→ **TASK REQUIREMENTS**
From the entries below, please gather each line containing the string "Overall".

--- PROVIDED INFORMATION Enclosed Below ---

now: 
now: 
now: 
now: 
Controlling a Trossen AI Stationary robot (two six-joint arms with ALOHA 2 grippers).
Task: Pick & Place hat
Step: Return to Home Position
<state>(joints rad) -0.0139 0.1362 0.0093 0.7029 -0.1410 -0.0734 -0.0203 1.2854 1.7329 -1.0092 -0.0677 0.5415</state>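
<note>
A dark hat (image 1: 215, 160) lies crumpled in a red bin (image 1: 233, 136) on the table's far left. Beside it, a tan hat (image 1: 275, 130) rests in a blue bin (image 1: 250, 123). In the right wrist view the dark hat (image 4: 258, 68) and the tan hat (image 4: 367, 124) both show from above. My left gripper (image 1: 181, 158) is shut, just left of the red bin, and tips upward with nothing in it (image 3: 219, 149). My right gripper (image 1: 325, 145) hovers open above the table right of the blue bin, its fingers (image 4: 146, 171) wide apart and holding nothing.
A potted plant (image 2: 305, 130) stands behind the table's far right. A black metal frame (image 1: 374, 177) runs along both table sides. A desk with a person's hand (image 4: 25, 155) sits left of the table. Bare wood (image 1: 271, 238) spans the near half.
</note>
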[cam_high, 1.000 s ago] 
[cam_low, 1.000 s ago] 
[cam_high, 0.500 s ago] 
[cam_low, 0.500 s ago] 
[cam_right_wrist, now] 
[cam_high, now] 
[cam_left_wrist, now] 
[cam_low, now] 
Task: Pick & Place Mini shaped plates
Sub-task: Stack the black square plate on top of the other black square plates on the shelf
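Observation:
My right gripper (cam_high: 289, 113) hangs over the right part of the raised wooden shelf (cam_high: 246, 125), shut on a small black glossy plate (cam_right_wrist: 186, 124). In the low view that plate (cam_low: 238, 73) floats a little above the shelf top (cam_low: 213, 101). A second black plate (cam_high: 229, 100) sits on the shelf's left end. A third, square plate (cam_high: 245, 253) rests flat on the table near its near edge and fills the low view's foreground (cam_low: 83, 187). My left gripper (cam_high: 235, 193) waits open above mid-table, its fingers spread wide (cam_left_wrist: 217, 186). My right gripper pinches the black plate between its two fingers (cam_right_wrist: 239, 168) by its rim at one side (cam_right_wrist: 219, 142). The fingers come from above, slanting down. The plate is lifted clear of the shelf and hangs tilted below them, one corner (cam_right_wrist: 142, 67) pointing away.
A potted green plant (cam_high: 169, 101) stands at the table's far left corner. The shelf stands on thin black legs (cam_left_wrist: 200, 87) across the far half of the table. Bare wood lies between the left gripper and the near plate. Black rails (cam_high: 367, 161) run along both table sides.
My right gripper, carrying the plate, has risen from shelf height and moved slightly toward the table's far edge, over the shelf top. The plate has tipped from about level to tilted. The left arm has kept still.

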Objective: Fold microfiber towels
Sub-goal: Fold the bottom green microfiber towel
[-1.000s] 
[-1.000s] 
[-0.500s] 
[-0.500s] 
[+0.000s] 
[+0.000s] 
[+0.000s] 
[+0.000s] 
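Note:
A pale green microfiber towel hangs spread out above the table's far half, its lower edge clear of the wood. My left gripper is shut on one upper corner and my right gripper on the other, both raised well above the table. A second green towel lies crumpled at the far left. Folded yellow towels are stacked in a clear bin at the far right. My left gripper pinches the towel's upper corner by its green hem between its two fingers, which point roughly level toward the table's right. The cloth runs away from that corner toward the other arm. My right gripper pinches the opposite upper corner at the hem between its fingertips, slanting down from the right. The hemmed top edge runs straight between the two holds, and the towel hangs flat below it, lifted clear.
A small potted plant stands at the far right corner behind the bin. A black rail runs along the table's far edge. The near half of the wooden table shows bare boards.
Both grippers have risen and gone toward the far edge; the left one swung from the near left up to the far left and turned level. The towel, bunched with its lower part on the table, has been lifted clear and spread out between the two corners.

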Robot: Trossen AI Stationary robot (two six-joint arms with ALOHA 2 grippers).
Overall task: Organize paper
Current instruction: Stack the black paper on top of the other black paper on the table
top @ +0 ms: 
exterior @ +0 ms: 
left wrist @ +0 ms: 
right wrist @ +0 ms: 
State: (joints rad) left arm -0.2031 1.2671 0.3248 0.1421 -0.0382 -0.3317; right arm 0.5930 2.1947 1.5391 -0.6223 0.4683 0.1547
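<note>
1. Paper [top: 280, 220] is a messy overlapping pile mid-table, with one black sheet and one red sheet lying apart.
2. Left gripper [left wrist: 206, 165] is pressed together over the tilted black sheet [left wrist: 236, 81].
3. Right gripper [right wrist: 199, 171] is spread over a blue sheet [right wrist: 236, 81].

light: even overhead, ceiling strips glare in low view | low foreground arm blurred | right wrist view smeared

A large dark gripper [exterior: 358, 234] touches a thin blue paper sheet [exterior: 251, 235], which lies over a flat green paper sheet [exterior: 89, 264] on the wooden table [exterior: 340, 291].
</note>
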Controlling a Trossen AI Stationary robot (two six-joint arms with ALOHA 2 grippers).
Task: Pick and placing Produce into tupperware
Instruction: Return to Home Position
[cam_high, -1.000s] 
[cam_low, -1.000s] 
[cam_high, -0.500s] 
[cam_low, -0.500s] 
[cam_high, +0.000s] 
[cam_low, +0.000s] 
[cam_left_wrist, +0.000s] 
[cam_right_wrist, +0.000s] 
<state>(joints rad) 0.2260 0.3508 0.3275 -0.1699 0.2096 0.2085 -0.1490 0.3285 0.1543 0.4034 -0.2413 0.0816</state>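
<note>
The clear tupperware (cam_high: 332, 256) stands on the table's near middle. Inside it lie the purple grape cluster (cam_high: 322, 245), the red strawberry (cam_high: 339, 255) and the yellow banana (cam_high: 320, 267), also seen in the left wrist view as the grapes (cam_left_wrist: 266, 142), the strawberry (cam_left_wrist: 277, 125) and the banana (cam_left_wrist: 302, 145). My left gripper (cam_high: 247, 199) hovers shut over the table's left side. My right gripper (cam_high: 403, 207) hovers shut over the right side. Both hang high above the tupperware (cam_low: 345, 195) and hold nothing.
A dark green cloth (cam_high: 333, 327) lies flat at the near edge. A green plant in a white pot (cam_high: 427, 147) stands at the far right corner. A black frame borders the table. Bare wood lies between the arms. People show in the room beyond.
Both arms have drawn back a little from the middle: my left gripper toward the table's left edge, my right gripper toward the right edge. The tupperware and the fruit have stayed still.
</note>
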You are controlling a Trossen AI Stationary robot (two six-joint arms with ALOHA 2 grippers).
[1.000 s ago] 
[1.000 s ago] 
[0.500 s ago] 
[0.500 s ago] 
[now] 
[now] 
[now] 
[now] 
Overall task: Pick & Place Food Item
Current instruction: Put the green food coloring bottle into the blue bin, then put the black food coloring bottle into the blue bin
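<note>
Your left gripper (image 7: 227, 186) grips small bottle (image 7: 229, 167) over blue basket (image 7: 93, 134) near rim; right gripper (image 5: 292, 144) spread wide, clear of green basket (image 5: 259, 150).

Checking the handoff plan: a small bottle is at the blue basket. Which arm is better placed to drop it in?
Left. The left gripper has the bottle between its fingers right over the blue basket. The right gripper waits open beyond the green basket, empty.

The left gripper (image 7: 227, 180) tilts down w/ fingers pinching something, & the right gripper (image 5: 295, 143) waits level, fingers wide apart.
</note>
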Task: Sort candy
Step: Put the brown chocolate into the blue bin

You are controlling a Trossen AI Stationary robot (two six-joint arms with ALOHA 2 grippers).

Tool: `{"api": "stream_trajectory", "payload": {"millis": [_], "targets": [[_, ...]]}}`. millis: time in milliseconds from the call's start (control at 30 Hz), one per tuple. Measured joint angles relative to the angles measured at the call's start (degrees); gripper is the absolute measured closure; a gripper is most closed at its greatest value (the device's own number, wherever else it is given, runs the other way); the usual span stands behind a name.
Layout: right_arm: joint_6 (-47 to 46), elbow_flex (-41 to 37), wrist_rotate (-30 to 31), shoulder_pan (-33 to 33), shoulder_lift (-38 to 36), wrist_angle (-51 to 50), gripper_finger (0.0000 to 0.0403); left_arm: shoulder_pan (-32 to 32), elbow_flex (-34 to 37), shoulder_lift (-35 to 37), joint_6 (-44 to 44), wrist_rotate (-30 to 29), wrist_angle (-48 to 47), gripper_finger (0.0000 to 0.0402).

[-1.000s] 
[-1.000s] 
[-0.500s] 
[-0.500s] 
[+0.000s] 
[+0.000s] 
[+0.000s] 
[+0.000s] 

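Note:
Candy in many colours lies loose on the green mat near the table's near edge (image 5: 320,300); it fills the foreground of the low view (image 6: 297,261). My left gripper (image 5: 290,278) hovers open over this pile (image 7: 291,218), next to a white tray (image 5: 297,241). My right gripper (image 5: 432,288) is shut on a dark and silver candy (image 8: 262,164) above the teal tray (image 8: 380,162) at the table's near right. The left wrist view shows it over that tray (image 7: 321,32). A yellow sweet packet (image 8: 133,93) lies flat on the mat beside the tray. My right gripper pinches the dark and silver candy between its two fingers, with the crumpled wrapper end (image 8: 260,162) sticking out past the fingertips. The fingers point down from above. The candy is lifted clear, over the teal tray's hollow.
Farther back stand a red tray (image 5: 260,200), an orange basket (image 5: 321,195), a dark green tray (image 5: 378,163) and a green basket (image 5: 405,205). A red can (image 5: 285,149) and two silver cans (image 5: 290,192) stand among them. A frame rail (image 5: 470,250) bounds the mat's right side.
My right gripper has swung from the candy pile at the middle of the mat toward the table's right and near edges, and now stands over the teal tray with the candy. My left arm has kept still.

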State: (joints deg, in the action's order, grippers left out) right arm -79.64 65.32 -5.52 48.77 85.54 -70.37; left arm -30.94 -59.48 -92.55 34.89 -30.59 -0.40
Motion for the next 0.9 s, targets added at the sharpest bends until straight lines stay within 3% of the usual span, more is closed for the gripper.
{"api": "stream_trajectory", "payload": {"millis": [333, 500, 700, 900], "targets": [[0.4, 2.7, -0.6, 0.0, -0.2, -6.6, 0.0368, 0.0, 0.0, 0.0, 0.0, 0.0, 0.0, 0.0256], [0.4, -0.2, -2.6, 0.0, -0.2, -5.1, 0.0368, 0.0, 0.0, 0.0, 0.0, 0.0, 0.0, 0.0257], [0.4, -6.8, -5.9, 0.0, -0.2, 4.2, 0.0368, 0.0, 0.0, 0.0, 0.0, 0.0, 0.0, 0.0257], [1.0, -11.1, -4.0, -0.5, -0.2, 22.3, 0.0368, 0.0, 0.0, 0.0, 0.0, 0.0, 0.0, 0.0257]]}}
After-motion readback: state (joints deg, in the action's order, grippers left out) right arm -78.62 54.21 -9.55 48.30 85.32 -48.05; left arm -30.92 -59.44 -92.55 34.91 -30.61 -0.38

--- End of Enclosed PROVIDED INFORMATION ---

→ **RESPONSE TO THIS EXERCISE**
Overall task: Organize paper
Overall task: Pick & Place Food Item

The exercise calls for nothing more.